Woodworking Tips
Woodworking Tips Index
Decorative Flocking
As I'm working on projects I'm giving as Christmas presents, I'm getting ideas for these weekly tips. For example, one of the things I'm working on is a jewelry box with a drawer.

The drawer has permanent dividers. I thought exposed wood grain would dress up the inside of the drawer. But seeing it finished, I decided to jazz it up a bit more. The problem is that since the drawer with dividers is fully assembled and finished, what can I do?

The guys at Woodsmith suggested I use decorative flocking. They use a product called Suede-Tex. Suede-Tex isn't a fabric. It's made from whisker-size sprinkles of rayon fabric. But after it's applied, it looks just like fabric lining. And, lucky for me, it turns out that decorative flocking should be applied after a project is finished. Otherwise, a finish could discolor the fibers.

So that's what I used in my drawer. This stuff is really easy to apply. First, carefully "paint" the area you want to cover with an adhesive. Suede-Tex makes an undercoat adhesive for this purpose. It matches the color of the fibers. Some oil based enamels may work as an adhesive, too. Just be careful to put the adhesive only where you want the flocking.

While the adhesive is still wet, you can blow the fibers on with a special pump-like applicator. It shoots the fibers into the paint so they stand up like a week's growth of whiskers. Or a kitchen strainer or sifter can be used instead of a pump applicator to spread the fibers.
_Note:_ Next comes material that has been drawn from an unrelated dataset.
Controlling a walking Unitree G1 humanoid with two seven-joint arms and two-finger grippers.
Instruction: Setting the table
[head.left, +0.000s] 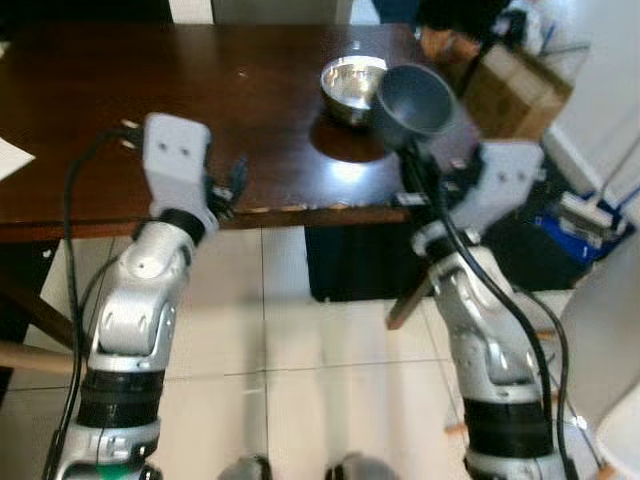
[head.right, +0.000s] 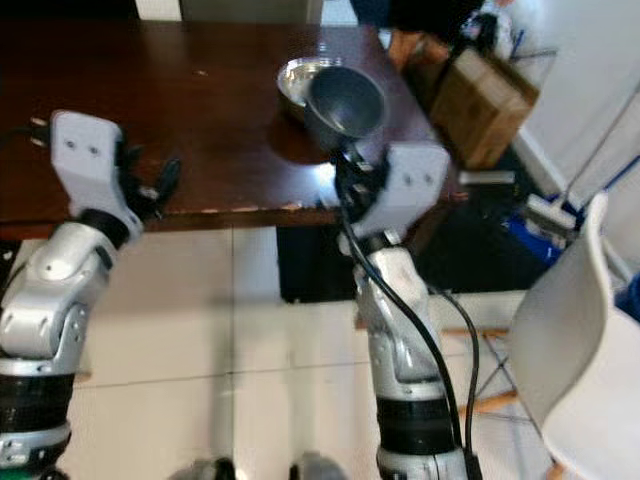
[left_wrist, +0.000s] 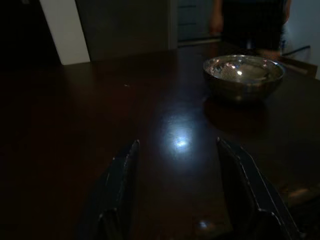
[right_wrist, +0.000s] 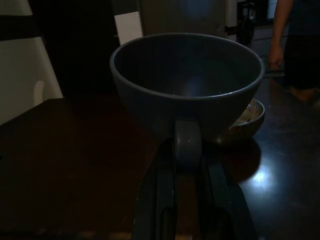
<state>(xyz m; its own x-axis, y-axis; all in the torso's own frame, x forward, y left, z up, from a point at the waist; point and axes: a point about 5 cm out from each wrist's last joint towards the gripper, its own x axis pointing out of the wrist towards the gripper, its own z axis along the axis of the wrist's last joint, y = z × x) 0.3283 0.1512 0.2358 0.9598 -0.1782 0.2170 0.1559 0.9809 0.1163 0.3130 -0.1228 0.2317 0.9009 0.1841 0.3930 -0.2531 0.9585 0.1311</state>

After the flocking has been applied, let everything dry overnight. Then dump out the excess fibers.

The whole process is a lot easier than lining a drawer with real fabric. And it looks really good.

You can get decoratiove flocking and all the stuff that goes with it from mail order sources, woodworking stores, and some craft shops.

Follow-up comment that originally appeared with Tip #39:
Bryant Bird, Jr. writes that he's used Suede-Tex since 1984. And he says the good news is that if you use their adhesive paint, the flocked finish will last a long time. He says he has a couple of bowls that he flocked in 1984 and the finish is still in tact.